The Euromedialiteracy network has become in two years the biggest media literacy network in Europe, with more than 2,000 registered individuals and organisations. The presentation will focus on four key questions:

* Why was the Charter been established?
* What is the origin of the Charter?
* Who are the signatories?
* What are the main characteristics of the European movement for Media Literacy?

b) Euromeduc: the next European Congress in 2009
The objective of EUROMEDUC is to launch such a system by bringing experts and practitioners together around a thematic programme.

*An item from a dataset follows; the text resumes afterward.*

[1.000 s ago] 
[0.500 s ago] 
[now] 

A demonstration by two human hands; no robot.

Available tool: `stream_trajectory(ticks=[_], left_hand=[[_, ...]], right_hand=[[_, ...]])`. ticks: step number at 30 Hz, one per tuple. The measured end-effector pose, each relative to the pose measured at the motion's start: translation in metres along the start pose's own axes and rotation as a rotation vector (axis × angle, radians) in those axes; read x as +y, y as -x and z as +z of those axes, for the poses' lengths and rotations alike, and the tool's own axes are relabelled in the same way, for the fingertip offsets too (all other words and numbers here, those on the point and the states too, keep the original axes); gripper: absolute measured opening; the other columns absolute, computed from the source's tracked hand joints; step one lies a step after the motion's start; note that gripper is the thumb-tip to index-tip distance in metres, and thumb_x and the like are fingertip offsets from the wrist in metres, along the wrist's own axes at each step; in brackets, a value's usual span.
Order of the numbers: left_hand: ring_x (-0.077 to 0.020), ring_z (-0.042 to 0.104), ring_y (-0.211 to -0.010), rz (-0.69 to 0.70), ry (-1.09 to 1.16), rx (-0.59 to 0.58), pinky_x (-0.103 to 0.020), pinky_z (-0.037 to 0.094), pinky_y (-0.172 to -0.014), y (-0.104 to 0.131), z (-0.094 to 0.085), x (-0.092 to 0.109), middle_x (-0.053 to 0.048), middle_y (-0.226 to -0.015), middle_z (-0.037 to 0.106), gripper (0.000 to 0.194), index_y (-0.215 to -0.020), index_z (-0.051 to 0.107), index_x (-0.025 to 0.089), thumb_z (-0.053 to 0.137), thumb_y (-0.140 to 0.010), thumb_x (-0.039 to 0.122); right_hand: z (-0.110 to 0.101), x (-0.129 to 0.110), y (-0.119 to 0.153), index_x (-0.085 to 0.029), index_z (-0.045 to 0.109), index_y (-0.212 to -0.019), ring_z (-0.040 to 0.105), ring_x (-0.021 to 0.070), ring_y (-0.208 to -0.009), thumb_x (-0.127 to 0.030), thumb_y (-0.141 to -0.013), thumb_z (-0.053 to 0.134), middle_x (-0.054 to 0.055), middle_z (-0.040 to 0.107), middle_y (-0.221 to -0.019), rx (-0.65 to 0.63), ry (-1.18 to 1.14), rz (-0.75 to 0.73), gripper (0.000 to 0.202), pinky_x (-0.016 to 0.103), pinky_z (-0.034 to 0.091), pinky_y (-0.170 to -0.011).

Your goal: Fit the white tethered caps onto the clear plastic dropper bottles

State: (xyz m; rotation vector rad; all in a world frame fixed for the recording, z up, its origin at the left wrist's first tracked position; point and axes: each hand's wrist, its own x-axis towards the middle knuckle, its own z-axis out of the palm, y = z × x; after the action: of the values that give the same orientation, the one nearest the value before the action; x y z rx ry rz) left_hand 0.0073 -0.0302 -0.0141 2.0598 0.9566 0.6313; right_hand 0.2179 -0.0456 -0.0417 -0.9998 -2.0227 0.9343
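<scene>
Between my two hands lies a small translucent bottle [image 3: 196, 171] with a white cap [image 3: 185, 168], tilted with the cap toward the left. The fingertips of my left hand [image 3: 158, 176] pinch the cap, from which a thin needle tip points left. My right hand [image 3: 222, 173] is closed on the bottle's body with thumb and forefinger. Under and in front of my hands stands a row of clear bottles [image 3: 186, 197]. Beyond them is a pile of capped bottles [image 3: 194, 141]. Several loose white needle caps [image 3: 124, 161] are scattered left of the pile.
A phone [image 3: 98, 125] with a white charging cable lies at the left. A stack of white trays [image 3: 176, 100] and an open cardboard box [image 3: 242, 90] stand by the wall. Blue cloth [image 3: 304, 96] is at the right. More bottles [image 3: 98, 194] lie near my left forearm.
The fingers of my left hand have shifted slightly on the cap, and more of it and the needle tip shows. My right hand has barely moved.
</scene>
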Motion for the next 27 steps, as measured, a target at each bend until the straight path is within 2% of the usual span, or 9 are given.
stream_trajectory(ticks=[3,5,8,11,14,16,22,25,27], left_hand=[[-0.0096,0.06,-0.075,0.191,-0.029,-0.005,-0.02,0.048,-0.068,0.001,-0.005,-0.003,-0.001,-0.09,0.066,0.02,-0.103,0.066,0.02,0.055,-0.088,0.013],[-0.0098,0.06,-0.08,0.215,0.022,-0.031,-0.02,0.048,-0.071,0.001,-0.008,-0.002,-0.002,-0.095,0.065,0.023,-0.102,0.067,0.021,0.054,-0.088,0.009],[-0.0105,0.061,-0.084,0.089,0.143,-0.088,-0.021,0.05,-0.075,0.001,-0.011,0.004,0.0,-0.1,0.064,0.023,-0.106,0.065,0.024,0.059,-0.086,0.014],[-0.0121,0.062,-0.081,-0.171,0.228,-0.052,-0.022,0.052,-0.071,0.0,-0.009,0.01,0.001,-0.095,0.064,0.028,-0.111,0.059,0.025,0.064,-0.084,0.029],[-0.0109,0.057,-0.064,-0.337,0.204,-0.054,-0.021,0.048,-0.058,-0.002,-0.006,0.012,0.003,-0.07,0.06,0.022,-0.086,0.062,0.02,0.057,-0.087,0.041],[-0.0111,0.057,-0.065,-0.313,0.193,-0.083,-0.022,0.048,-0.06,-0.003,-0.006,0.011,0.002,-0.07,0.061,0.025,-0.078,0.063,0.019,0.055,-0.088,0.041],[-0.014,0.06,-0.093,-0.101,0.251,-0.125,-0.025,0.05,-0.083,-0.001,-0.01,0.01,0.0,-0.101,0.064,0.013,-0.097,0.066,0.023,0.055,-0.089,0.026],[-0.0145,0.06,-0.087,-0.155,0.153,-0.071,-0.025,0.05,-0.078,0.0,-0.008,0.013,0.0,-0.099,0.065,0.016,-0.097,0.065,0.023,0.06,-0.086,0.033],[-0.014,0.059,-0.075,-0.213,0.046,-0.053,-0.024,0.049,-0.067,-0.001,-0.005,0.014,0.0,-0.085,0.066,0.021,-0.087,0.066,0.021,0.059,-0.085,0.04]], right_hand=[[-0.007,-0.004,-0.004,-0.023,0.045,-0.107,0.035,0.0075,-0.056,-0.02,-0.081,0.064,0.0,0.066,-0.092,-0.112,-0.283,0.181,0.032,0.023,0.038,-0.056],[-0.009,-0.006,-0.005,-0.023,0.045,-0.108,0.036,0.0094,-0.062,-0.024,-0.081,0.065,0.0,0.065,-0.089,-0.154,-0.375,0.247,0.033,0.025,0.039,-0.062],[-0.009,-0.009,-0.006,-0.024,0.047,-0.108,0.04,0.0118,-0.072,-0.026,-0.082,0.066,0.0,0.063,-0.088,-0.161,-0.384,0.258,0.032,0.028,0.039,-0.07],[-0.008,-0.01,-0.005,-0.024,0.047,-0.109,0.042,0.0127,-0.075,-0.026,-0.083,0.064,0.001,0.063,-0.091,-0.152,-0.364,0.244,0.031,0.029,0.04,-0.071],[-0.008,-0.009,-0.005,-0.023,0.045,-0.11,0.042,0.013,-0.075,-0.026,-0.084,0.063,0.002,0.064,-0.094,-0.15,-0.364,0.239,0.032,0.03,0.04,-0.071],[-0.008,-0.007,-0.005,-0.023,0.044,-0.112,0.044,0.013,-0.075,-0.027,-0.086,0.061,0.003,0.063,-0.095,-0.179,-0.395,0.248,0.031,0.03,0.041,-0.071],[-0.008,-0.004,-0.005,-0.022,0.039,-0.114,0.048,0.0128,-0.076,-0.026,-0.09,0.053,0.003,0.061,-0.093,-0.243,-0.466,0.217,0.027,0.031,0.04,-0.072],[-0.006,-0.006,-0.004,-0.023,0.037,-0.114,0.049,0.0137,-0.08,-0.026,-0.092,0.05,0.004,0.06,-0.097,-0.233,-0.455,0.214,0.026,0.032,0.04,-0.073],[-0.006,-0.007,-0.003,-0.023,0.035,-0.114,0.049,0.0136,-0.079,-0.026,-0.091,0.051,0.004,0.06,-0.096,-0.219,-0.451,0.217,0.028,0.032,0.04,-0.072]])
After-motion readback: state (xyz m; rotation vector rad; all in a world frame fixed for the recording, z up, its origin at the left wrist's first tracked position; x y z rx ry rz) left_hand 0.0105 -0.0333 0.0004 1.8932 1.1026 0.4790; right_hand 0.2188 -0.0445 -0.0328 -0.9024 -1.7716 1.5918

The aim is thus to improve the quality and relevance of educational projects by providing the results obtained to the existing networks and by developing more structured and intensive exchange practices. EUROMEDUC intends therefore, to support the effective and integrated development of media literacy in Europe.

The presentation will focus on:

* How to participate and be involved in the congress process (call for
Experts, participants, bursaries).
* Presentation of the 3 preparatory seminars and congress in 2009.

Matteo Zacchetti

A European Approach to Media Literacy in the Digital Environment

Matteo Zacchetti will present the European Commission's policy on Media Literacy, highlighting the content of its Communication document: "A European approach to media literacy in the digital environment". The Commission adopted the Communication at the end of 2007, responding to requests by the European Parliament and industry together with a number of Member States.

The Communication stresses the importance of media in today's rapidly evolving information society, in the daily life of citizens, and adds a further building block to European audiovisual policy. Through this policy document, the Commission intends to promote the development and exchange of good practices on media literacy in the digital environment.